Balancing of rate parameters in order to elicit desired behaviour. A very delicate process, especially given that mostly working blind without much wet-lab characterisation / quantification data. Rates are mostly guesstimates (and restricted such that they don't crash either the lab computer or the laptop through the presence of Far Too Many Agents).

Issues involve copy number assumption, the action of the OmpF and OmpC promoters, the promoter mechanism of the repressilator, choice between indirect action (i.e. RED light on Cph8) vs. direct action (phosphorylation of OmpR), and so forth. Hopefully I've actually managed to document all the assumptions and decisions that I've made!


12/7/10

Preliminary model complete. All modelling work now put on hold while wiki design and implementation takes centre stage, also to try to allow wet-work to catch up.


16/8/10

Have decided that Kappa is a lot less soul-destroying than CSS. At least the wiki looks fairly good for now.

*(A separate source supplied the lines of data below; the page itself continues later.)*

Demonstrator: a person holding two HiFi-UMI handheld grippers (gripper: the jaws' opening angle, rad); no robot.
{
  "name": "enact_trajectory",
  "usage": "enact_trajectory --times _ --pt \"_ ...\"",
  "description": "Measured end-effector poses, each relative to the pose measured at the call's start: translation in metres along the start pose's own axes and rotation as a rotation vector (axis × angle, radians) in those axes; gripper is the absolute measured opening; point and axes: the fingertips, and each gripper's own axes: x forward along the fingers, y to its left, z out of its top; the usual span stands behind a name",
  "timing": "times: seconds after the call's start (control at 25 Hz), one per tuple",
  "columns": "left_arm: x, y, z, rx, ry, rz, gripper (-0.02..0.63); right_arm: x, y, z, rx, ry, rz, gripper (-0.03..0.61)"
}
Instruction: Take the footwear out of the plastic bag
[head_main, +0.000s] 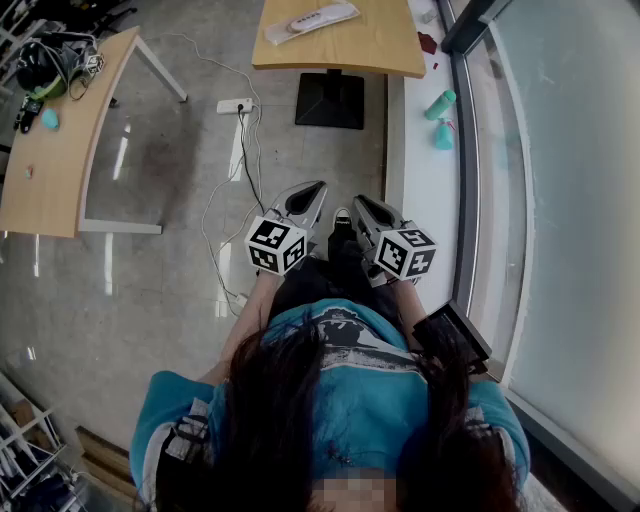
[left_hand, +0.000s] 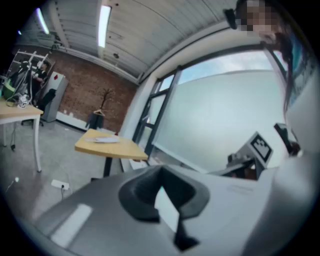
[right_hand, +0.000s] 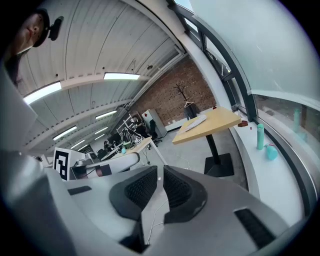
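Far ahead, a pale plastic bag (head_main: 310, 20) with a white shoe-like shape inside lies on a small wooden table (head_main: 350, 50). The left gripper view shows that bag (left_hand: 105, 140) small and distant, and in the right gripper view the bag (right_hand: 195, 122) rests on the table top (right_hand: 215, 122). Both grippers are held side by side close to the person's body, well short of the table. My left gripper (head_main: 318, 186) (left_hand: 161, 171) is shut with nothing in it. My right gripper (head_main: 358, 200) (right_hand: 161, 169) is shut too, its ribbed pads nearly touching, and it holds nothing.
A long wooden desk (head_main: 60, 150) with gear stands at the left. A power strip (head_main: 235, 105) and cables lie on the grey floor between me and the table. At the right runs a white window ledge (head_main: 430, 190) with a teal bottle (head_main: 440, 104) (right_hand: 259, 136) beside the glass.
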Motion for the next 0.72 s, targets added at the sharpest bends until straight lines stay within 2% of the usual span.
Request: enact_trajectory --times 0.32,0.72 --pt "0.051 0.029 0.013 -0.007 0.002 -0.014 0.003 0.040 -0.042 0.036 0.007 0.000 0.013 0.047" --pt "0.142 0.089 0.061 -0.019 -0.009 0.015 0.003 0.126 -0.098 0.122 -0.019 0.029 0.074 0.048"
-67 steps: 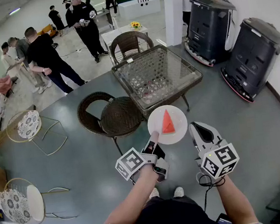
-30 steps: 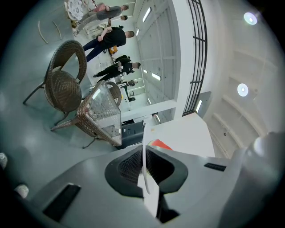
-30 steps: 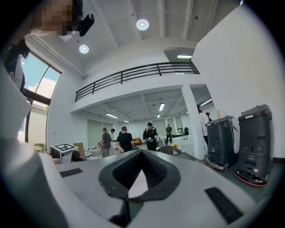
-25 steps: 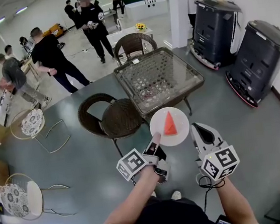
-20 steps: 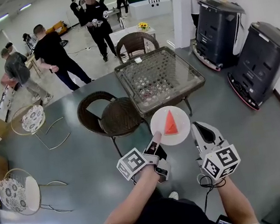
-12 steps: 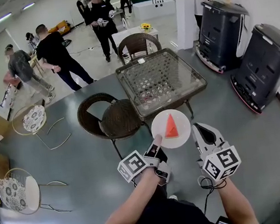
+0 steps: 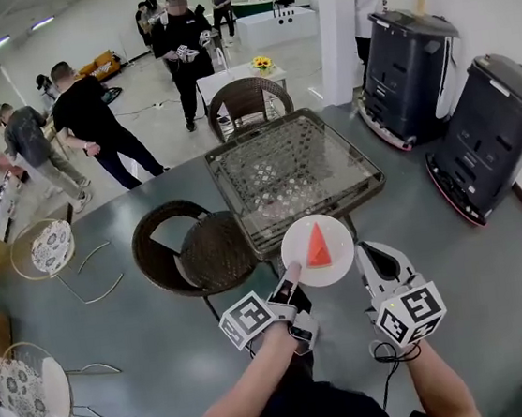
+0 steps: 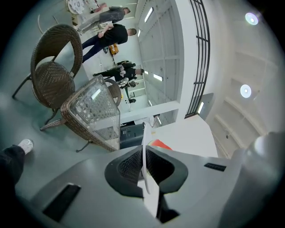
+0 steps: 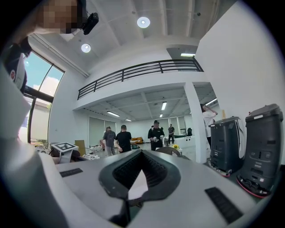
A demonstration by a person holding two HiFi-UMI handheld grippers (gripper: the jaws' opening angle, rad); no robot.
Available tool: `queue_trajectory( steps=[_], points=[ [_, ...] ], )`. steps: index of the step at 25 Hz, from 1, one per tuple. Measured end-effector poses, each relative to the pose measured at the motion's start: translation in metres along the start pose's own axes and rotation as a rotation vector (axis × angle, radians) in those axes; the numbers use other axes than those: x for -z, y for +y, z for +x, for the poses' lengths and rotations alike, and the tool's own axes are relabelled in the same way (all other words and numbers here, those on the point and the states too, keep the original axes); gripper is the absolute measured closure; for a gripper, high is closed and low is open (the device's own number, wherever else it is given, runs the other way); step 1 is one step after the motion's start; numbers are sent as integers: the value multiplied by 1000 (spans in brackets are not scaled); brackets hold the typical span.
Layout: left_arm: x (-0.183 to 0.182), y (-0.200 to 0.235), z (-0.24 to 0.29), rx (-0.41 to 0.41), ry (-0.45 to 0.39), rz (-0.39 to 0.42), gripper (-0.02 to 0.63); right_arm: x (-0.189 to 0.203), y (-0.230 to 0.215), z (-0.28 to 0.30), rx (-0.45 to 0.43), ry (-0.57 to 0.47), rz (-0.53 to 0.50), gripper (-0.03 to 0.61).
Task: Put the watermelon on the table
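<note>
Two big black machines stood by the wall. One glass-topped wicker table had two brown wicker chairs near it. One white plate held one red watermelon slice, up in the air by the table's front edge. The left gripper pinched the plate's rim. The right gripper was closed on nothing.

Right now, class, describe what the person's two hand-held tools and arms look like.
The left grey plastic tool and right grey plastic tool have black pads; each carries a white cube with black square markers. A black cable loops under the right one. Forearms are unsleeved.
</note>
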State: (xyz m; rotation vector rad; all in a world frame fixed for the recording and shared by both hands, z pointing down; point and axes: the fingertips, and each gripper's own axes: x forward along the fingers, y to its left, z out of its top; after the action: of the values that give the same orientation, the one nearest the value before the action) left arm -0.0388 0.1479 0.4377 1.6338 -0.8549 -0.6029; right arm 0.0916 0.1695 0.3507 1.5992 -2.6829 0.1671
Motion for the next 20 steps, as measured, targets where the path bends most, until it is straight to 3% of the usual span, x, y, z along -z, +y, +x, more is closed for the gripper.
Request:
queue_trajectory(
  steps=[20],
  points=[
    [-177, 40, 183, -7, 66, -36, 601, -27, -90, 245, 55, 44, -14, 578]
  ],
)
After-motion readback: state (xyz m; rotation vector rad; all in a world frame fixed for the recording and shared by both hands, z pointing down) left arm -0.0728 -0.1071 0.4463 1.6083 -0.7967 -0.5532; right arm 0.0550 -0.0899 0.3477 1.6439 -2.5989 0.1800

Work on second (genomic) model commenced, codenamed 'BRIDGE', mainly to refresh my mind on perturbations and to test the capabilities of the simulator. All previous work now renamed 'Moodlighting', will be revisited soon.


20/8/10

BRIDGE model complete, simulator has been thoroughly debugged and will now serve its purpose for more strenuous perturbation analysis. Have also begun write-up of modelling BRIDGEs on wiki, including an introduction to Kappa.


23/8/10

Perturbation analysis of individual light sensing pathways begun. Basically, this involves controlled perturbations on the isolated pathways - what does the pathway do when unresponsive, and how does it respond to a burst of light from the correct spectrum? Ultimately, it is hoped that we would be able to calibrate the reaction of the pathway to actual experimental results, but with the problems that have been experienced with parts from previous years, it's unlikely that we'll be able to get that far within the project lifespan. Bother.


24/8/10

Found one or two minor bugs that somehow slipped the net earlier, mostly involving transcription factors that deactivate when they're not supposed to. Now fixed.


27/8/10

Perturbation analysis of red and blue light pathways complete. Pleased to say that they work as intended, although how accurately they reflect the real biology is still up for debate.


30/8/10

Discussed plans regarding the creation of an intercellular model detailing how the bacteria will hopefully react to one another or to a mechanical light source, as opposed to the intracellular model which we've been concentrating on so far. This may or may not involve a composite model consisting of individual agents (cellular automata or Kappa model) each reacting as dictated by the intercellular model... mindboggling. Decided to start out simple and work our way upwards.

Also discussed plan of action for further perturbation analysis of the intracellular model. This will be conducted and written up within the next month.


1/9/10

Began running preliminary tests on the system as a whole. The results look promising!


6/9/10

Began integration of hypothetical green light producing / sensing pathways into model.


8/9/10

Completed integration of green light producing / sensing pathways into model. Now perturbation analysis of the intracellular model can begin in earnest.